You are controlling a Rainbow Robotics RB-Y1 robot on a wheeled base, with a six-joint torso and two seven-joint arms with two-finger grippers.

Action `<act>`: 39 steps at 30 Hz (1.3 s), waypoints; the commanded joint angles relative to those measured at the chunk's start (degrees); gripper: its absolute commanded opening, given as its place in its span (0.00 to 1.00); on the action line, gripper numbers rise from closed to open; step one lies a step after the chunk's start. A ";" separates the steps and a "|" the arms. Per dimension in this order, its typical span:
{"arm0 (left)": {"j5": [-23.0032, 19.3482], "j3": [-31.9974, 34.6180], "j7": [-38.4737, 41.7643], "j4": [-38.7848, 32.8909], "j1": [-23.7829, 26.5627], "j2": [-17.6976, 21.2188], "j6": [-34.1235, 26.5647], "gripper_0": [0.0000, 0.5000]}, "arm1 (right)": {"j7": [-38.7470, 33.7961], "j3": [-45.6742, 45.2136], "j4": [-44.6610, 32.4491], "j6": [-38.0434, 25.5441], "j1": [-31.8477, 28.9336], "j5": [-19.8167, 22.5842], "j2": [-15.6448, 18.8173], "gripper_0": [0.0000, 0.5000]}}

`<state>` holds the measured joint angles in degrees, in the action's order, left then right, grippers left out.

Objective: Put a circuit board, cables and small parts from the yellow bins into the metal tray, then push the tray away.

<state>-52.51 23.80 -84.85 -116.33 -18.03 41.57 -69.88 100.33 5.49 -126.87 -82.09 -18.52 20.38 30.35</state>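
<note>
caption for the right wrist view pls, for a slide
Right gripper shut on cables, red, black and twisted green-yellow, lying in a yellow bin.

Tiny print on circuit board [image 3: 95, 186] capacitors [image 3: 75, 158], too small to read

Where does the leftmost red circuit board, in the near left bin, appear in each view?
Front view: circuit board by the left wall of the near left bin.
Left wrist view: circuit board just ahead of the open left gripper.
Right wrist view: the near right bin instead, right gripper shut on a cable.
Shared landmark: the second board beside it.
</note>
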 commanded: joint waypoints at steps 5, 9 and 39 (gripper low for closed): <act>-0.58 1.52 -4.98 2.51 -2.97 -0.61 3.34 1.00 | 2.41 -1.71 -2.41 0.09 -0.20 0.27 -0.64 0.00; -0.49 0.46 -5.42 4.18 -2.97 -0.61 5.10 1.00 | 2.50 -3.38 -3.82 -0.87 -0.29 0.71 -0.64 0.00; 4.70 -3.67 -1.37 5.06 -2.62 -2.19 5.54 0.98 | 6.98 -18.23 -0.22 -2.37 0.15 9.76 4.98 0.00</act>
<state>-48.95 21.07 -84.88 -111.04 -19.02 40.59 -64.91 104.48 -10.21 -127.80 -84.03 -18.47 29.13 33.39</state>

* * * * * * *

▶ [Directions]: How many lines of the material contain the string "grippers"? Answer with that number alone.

▶ [Result of this task]: 2